Linksaußen des TuS Rotenburg gibt seine Zusage / „Ich war am Überlegen“

Misere in einer neuen Rolle

Ganz schön abgehoben: Lukas Misere hat schon häufiger gezeigt, dass er im Rückraum spielen kann. Foto: Freese

Rotenburg - Von Matthias Freese. Lukas Misere hat sich Zeit gelassen. Länger als gewöhnlich. Ein „Flirt“ mit dem Ligarivalen SV Beckdorf wurde ihm nachgesagt – er selbst schweigt lieber dazu. Und schafft Tatsachen: Der Leistungsträger vom linken Flügel hat seinem Heimatverein, dem Handball-Oberligisten TuS Rotenburg, die Zusage für ein weiteres Jahr gegeben. Und plant doch eine räumliche Veränderung.

„Ich würde gerne mal wieder einen Ball in die Hand nehmen“, sagt der 24-Jährige, der trotz Corona-Pandemie behauptet: „Ich glaube, ich bin so fit wie noch nie.“ Viele Läufe und viel Krafttraining daheim haben dazu beigetragen. Ab Juli hat Trainer Nils Muche die ersten Trainingseinheiten im Verbund geplant – „bis dahin kann sich jeder selbst auf ein hohes Fitnesslevel bringen“, meint Misere. Er ist jedenfalls bereit.

Dass wäre er auch für den Abstiegskampf gewesen, ehe die Saison abrupt endete, weswegen die Wümme-Sieben als Tabellenvorletzter drin bleiben durfte. „Ich hätte gerne die sportliche Aufgabe gemeistert. Ich hätte Lust gehabt, mit dem Rücken zur Wand zu stehen und sich da wieder herauszukämpfen. Auch wenn ich weiß, dass es schwer gewesen wäre, das noch zum Positiven zu drehen“, gesteht er.

Lange Zeit herrschte auch nach dem Klassenerhalt der etwas anderen Art eine Ungewissheit beim TuS Rotenburg vor. „Es gab viele Optionen, wo es für uns hätte hingehen können. Bekommen wir einen Kader zusammen, melden wir überhaupt für die Oberliga?“, erzählt der Gegenstoßspezialist und gesteht: „Ich war auch echt am Überlegen.“ Jetzt überwiegt der Optimismus. Mit seiner Zusage geht er voran und macht sicher einigen Kollegen die Entscheidungsfindung leichter. Auch der Verein hat sich positioniert, indem er die Meldung für die Oberliga abgegeben hat.
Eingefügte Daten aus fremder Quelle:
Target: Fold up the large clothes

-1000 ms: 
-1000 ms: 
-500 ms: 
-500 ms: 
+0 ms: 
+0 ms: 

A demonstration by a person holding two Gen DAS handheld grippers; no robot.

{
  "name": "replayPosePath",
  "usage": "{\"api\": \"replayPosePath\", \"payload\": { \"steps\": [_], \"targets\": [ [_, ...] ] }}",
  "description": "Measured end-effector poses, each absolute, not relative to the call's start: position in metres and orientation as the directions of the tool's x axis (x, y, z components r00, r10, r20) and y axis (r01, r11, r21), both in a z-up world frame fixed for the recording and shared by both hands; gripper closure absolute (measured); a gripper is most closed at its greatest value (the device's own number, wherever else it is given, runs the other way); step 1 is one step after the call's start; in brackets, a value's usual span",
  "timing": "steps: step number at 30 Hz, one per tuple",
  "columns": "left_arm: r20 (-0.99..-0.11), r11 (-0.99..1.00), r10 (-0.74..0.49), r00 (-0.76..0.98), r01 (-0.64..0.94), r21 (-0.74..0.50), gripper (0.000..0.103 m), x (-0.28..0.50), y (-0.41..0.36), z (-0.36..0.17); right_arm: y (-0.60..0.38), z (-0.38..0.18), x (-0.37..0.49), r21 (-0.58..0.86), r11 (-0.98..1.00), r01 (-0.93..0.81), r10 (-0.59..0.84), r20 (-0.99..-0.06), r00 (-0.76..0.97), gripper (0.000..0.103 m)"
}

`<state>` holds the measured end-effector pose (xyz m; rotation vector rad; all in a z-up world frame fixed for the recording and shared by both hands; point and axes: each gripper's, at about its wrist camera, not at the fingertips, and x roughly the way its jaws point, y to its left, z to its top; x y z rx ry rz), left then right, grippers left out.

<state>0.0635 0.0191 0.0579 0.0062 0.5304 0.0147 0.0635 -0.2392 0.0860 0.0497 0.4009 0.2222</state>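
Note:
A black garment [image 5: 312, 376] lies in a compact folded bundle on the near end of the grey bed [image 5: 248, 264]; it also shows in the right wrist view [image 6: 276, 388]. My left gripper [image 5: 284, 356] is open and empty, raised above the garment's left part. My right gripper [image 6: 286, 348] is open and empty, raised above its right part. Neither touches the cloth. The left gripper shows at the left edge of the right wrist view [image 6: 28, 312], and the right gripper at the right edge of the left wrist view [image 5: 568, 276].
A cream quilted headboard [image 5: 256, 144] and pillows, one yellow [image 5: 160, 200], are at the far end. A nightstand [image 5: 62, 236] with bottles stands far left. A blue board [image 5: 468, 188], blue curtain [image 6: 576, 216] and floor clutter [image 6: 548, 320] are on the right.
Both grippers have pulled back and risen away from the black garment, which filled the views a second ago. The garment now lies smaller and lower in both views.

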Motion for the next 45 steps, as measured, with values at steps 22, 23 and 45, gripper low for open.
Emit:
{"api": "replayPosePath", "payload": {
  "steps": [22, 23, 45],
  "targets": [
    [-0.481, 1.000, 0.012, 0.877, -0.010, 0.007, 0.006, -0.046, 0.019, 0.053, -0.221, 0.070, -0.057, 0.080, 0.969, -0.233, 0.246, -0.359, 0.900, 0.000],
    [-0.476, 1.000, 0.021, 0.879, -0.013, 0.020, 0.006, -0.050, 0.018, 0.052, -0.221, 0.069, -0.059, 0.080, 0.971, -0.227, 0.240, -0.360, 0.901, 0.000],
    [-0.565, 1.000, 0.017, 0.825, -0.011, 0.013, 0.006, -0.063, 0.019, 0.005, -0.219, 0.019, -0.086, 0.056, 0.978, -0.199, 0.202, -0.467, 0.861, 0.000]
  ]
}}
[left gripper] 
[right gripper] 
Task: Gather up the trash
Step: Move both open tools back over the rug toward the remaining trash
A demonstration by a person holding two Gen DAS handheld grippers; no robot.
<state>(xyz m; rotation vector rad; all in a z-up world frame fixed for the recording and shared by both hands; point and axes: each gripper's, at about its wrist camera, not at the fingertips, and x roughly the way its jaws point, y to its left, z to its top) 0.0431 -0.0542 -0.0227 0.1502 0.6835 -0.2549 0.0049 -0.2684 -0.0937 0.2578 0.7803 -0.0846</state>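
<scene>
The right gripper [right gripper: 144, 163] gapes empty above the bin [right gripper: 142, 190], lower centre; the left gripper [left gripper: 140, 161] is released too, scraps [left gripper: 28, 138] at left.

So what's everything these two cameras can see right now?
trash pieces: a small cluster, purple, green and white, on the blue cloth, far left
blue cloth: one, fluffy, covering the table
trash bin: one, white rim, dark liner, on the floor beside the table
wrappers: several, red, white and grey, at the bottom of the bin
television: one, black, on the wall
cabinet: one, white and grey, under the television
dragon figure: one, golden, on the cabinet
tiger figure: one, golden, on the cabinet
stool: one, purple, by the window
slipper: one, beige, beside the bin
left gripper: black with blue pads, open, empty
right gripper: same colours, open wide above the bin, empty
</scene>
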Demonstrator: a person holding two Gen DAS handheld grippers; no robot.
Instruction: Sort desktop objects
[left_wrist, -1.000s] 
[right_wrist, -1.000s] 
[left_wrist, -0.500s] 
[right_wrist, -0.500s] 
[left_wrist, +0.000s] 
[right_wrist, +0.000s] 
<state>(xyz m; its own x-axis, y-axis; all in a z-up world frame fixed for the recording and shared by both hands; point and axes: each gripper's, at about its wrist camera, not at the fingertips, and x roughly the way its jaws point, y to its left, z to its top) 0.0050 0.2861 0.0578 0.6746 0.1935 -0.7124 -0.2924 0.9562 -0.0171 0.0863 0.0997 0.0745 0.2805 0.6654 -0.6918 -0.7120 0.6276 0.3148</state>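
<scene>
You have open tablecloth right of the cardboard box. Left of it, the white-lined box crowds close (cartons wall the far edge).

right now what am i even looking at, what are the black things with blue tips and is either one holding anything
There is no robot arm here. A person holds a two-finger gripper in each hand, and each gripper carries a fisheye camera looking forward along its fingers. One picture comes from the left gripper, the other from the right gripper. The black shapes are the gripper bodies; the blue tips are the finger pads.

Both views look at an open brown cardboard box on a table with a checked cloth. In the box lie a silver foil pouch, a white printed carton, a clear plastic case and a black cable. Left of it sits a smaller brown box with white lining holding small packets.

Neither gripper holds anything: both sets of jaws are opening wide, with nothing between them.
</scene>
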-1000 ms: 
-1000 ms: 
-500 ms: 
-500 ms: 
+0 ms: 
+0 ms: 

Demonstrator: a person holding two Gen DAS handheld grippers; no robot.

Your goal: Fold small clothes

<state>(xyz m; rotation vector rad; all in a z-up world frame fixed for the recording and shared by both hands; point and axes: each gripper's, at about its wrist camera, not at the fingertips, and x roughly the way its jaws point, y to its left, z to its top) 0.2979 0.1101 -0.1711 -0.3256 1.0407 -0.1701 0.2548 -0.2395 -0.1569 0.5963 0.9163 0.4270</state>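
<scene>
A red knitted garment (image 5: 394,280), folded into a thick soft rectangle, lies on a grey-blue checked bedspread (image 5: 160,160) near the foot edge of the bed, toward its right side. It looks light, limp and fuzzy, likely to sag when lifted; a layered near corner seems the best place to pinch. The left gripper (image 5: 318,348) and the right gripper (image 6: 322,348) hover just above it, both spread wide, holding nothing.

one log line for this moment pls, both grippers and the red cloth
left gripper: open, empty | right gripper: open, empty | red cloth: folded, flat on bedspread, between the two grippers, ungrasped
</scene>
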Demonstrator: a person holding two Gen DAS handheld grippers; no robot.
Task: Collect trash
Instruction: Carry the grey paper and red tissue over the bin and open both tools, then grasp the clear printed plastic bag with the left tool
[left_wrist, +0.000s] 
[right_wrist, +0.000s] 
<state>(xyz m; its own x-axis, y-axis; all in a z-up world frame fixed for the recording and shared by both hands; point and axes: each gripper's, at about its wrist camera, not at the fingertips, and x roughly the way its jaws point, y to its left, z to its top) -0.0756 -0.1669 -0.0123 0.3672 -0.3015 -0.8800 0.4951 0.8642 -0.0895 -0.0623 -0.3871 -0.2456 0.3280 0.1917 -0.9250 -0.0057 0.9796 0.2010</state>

Im Fall von Lukas Misere schlug das Pendel wohl endgültig Richtung Rotenburg aus, als Nils Muches Rückkehr auf die Trainerbank, nur drei Monate nach dessen Rücktritt, feststand. „Das war natürlich ein Aspekt“, räumt Misere ein. „Vom Charakter her passt ,Mulle‘ einfach am besten zu uns. Er war ja auch nie wirklich weg, wir haben nach jedem Spiel hin- und hergetickert und die Meinungen ausgetauscht.“

Das haben sie übrigens auch hinsichtlich der nächsten Saison, denn: Misere würde gerne eine andere Position auf dem Feld einnehmen. Im Laufe der (fast) drei Oberliga-Spielzeiten hatten sich die Gegner zunehmend auf den torgefährlichen Linksaußen eingestellt, zudem wurde er in dieser Saison bisweilen zu selten ins Spiel gebracht und versauerte ein wenig in seiner Ecke. „Ich war nicht so mit meiner Rolle zufrieden und habe gemerkt, dass ich dem Team nicht so helfen konnte“, sagt der mit 81 Toren zweitbeste Werfer seines Teams. Er sieht seine Zukunft deshalb häufiger im Rückraum, auf der Halbposition oder aber in der Mitte. Da durfte er auch in der abgebrochenen Serie ab und zu mal ran – aber an der Abstimmung hatte es noch gehapert. „Ich werde in der Abwehr trotzdem auf außen verteidigen, aber wir müssen den Gegner vor andere Aufgaben stellen, das war zu monoton, wir haben die Überraschungsmomente nicht mehr gehabt“, meint er. So kam das Tempospiel, Rotenburgs großes Plus seit Jahren, nicht mehr zum Tragen. „Erste und zweite Welle – das war immer unser Spiel. Aber da sind wir uns auch einig, dass wir andere Impulse setzen müssen. Wir müssen aus dem gebundenen Positionsspiel heraus versuchen, mehr Tore zu erzielen. Da haben wir uns immer schwergetan, das waren vielleicht zehn Prozent unserer Tore, die wir so gemacht haben“, merkt Misere an. Shooter dafür hat der TuS Rotenburg eigentlich, allen voran Sören Heyber, aber auch Michel Misere, Chris Ole Bruns – oder eben Lukas Misere.